筋生検において、トリガーポイントに特異的な病理所見は確認されていない。
これは、筋内に独立した慢性病変が存在するという仮説に対する重要な検討材料となる。
さらに、
「索上硬結および筋攣縮は一般的であり、3つの診断グループすべてに等しく認められた。」
Wolfe F et al. 1992.
索状硬結は健常者にも存在する。
触知可能であることと、病理学的意義を持つことは同義ではない。
DNICと鎮痛の機序
圧迫や注射による鎮痛は、DNIC(Diffuse Noxious Inhibitory Controls)によって説明可能である。

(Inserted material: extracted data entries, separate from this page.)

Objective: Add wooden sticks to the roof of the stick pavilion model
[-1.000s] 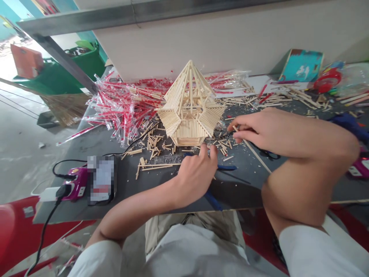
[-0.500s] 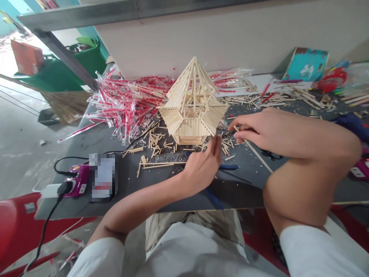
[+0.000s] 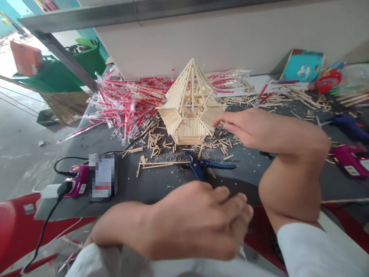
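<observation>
Right hand (image 3: 253, 130) hangs open and empty, fingers slightly spread, just beside the eave (image 3: 215, 117) of a stick-built pavilion model (image 3: 188, 111), which stands to its left on the bench (image 3: 150, 184). Left hand (image 3: 190, 219), blurred and loosely curled nearer the body, may hold something; that cannot be told. Roof ribs (image 3: 190, 84) and walls (image 3: 191, 132) stand assembled, with open gaps between the ribs. The peak (image 3: 193, 61) points up, the long axis upright.

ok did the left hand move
Yes, the left hand drew back toward the body, away from the stick pavilion model.
</observation>
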A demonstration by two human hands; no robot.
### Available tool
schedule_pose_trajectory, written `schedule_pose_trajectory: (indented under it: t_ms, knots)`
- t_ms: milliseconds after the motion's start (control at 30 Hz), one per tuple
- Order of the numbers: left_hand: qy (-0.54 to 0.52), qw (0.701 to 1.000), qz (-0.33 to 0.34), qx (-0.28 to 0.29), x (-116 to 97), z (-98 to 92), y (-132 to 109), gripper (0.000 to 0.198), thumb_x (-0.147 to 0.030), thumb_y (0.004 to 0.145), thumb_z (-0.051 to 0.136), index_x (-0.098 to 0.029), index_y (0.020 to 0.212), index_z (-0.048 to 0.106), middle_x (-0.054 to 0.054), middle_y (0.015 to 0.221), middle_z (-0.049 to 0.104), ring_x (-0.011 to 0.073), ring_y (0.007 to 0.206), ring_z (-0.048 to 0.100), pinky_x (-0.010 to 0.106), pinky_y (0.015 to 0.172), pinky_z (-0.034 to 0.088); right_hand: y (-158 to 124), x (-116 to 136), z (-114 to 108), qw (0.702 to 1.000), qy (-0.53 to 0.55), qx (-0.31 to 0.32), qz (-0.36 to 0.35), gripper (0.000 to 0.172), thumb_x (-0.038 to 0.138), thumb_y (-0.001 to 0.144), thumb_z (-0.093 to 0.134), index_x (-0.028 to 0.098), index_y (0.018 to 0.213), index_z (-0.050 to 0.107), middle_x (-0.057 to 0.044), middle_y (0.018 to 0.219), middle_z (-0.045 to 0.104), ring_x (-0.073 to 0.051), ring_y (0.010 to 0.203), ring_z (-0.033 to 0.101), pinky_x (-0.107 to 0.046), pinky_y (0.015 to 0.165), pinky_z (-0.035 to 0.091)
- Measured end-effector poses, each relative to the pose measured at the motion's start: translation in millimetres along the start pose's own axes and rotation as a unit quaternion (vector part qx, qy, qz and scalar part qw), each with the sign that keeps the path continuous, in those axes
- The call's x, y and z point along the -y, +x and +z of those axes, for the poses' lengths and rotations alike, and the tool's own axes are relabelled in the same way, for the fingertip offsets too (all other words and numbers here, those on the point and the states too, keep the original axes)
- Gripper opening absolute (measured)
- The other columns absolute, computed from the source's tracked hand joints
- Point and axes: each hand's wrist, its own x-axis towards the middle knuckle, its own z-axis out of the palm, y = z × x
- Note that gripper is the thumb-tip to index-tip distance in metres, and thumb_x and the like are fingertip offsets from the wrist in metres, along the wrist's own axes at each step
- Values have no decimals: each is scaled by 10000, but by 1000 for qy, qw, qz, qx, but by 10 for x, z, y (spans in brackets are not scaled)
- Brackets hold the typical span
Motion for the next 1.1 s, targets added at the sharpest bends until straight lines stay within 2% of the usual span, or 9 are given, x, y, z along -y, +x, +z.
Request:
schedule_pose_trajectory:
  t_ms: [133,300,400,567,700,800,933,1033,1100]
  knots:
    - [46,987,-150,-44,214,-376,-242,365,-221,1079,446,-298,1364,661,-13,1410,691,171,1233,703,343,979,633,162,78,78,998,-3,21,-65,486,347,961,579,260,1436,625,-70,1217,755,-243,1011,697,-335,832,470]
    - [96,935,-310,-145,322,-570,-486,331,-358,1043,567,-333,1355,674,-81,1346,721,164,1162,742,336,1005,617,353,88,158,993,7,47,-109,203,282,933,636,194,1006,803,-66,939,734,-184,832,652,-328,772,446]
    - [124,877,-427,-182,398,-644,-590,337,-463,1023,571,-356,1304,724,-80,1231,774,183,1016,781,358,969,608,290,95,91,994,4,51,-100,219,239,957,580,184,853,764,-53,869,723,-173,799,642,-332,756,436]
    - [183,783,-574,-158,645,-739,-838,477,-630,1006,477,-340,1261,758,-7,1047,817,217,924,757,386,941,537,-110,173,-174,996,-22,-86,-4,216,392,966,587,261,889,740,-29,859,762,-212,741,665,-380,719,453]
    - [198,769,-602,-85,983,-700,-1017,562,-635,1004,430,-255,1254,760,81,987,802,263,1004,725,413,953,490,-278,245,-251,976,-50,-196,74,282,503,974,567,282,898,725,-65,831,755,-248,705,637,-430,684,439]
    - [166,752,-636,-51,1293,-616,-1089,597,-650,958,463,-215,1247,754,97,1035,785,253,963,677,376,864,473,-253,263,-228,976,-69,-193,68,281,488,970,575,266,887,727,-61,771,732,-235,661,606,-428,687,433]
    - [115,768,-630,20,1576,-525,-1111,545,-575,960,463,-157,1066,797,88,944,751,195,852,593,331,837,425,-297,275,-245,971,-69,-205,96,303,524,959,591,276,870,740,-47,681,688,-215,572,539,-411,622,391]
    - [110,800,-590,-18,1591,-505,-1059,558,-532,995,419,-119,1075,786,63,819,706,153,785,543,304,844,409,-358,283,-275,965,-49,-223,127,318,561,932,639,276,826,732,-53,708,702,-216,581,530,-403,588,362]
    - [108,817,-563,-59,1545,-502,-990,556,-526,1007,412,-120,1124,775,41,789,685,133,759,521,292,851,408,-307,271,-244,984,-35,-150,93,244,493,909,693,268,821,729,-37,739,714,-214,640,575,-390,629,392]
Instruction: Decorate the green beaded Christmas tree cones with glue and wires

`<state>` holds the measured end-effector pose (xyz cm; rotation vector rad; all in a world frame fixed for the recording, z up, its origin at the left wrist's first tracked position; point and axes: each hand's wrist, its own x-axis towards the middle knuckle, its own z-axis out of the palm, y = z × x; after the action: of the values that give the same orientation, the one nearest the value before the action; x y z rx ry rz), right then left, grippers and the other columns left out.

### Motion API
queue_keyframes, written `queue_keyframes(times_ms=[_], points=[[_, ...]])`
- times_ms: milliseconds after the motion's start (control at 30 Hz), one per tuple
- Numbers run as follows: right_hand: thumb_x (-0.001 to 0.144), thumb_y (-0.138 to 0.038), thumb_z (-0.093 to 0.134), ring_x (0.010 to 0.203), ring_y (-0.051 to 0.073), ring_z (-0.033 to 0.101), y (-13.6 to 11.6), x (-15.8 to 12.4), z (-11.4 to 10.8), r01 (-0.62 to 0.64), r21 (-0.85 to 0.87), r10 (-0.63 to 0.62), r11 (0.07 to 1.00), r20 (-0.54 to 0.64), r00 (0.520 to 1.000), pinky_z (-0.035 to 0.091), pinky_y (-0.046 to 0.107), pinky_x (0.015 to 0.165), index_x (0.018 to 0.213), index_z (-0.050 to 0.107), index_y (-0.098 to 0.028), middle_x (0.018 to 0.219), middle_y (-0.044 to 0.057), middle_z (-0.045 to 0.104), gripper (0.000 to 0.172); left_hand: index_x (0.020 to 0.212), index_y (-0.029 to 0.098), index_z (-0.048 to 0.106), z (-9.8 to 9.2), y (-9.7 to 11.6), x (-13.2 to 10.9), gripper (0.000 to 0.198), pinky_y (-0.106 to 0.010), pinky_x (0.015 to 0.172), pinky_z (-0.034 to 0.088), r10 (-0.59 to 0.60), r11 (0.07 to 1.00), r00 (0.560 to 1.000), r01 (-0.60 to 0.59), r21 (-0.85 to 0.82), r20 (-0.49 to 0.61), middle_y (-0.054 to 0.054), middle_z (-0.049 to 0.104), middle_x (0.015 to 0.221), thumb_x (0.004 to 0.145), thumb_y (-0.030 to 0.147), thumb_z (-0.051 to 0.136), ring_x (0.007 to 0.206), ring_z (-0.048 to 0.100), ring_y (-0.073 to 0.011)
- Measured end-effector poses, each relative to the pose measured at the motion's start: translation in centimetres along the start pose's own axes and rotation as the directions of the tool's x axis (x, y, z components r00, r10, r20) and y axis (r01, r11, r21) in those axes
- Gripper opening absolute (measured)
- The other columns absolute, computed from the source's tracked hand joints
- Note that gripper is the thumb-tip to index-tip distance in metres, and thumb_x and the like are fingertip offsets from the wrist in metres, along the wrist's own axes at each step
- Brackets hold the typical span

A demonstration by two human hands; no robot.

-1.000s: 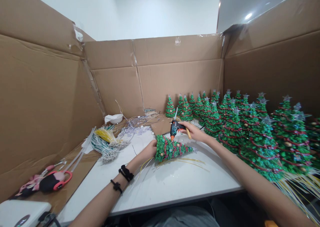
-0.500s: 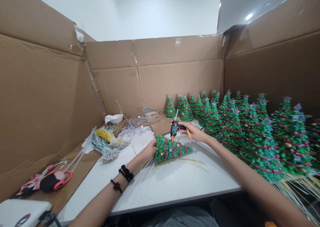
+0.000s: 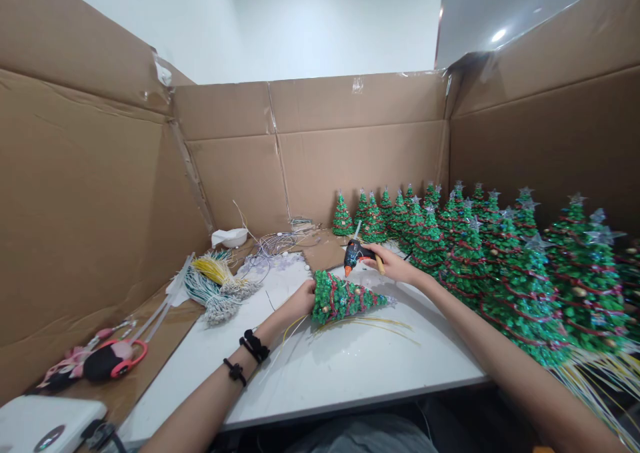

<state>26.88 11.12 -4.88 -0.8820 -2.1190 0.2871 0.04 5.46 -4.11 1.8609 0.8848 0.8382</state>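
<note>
A small green Christmas tree point(image 3: 345, 298) with red garland lies on its side on the white table point(image 3: 350, 366), its tip pointing right. My left hand point(image 3: 301, 300) grips the tree's base. My right hand point(image 3: 393, 264) is closed around the handle of a black glue gun point(image 3: 354, 254). The gun's orange nozzle points down and hovers just above the tree's lower branches. Thin yellow wires trail from under the tree across the table.
Several finished trees with silver stars point(image 3: 500, 260) crowd the right side and back. Bundles of yellow and green wires point(image 3: 215, 283) and a white dish point(image 3: 230, 237) lie at the left. Cardboard walls point(image 3: 310, 146) enclose the table. A pink and black object point(image 3: 107, 360) lies at the near left.
The glue gun has lifted slightly and shifted a little right, its nozzle coming off the tree. The left hand and the tree stay in place.
</note>
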Motion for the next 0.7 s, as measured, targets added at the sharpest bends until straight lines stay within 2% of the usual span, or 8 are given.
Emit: queue_keyframes(times_ms=[133,200,267,433,567,700], points=[[0.085,-0.047,0.049,0.092,0.024,0.059,-1.2,1.4,1.6,-0.147,-0.076,0.143,0.986,-0.055,0.988,0.046,0.034,0.080,0.107,0.060,-0.015,0.104,0.011,0.063,0.040,0.078,0.013,0.069,0.0,-0.1,-0.2,0.018,-0.029,0.072,0.047,-0.042,0.999,0.999,0.041,-0.032,-0.015,-0.004,0.069,0.074,0.064,0.019,0.060,0.074,0.059,-0.0184],[0.086,-0.044,0.049,0.091,0.023,0.060,-2.1,3.0,3.1,-0.185,-0.148,0.187,0.972,0.000,0.982,0.046,0.030,0.077,0.104,0.062,-0.016,0.101,0.010,0.065,0.035,0.077,0.012,0.069,0.1,-0.2,-0.3,0.018,-0.028,0.070,0.047,-0.055,0.997,0.998,0.055,-0.050,-0.002,-0.004,0.069,0.072,0.064,0.019,0.059,0.073,0.059,-0.0184],[0.085,-0.041,0.051,0.092,0.024,0.061,-2.9,5.1,5.0,-0.273,-0.246,0.298,0.930,0.071,0.952,0.045,0.028,0.076,0.101,0.063,-0.018,0.100,0.009,0.067,0.031,0.076,0.011,0.069,0.1,-0.3,-0.3,0.017,-0.029,0.070,0.046,-0.052,0.997,0.999,0.052,-0.065,-0.002,-0.005,0.068,0.070,0.065,0.019,0.058,0.072,0.059,-0.0181],[0.080,-0.038,0.058,0.084,0.029,0.063,-2.9,10.1,8.8,-0.411,-0.279,0.446,0.868,0.074,0.892,0.045,0.030,0.068,0.089,0.067,-0.011,0.091,0.016,0.068,0.030,0.075,0.012,0.068,0.6,-0.2,-0.4,0.016,-0.031,0.074,0.046,-0.029,0.996,0.999,0.027,-0.082,-0.014,-0.004,0.067,0.068,0.065,0.022,0.060,0.073,0.059,-0.0185],[0.079,-0.041,0.059,0.082,0.026,0.063,-1.6,11.9,10.4,-0.438,-0.226,0.467,0.870,0.097,0.879,0.046,0.027,0.068,0.088,0.068,-0.014,0.089,0.013,0.069,0.030,0.078,0.013,0.068,1.2,0.7,-0.6,0.018,-0.031,0.074,0.046,-0.045,0.994,0.999,0.046,-0.099,0.013,-0.003,0.067,0.069,0.065,0.022,0.060,0.073,0.059,-0.0190],[0.088,-0.037,0.046,0.081,0.023,0.063,-1.3,12.1,10.6,-0.409,-0.115,0.419,0.905,0.086,0.904,0.046,0.028,0.071,0.089,0.067,-0.012,0.087,0.011,0.069,0.031,0.080,0.013,0.068,1.5,1.4,-0.7,0.019,-0.032,0.075,0.046,-0.038,0.993,0.999,0.041,-0.113,0.031,-0.003,0.068,0.069,0.064,0.022,0.060,0.072,0.059,-0.0190]])
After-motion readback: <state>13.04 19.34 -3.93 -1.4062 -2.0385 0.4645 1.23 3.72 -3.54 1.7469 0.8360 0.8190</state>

強い侵害刺激により中枢での下行性調整が起こり、広作動域ニューロンを抑制する。
鎮痛が生じたことは、必ずしも筋肉や筋膜の構造変化を意味しない。
それは神経系の抑制機構として理解できる。
結論
筋筋膜性疼痛症候群(MPS)とトリガーポイントは、臨床現象としては存在する。
しかし、それを筋肉の慢性炎症や局所病変として説明する根拠は限定的である。
末梢神経、二次痛覚過敏、下行性抑制系といった神経生理学的枠組みは、これらの現象をより整合的に説明する可能性を持つ。
徒手療法を再評価する際には、構造仮説のみならず、神経科学的視点を統合することが求められる。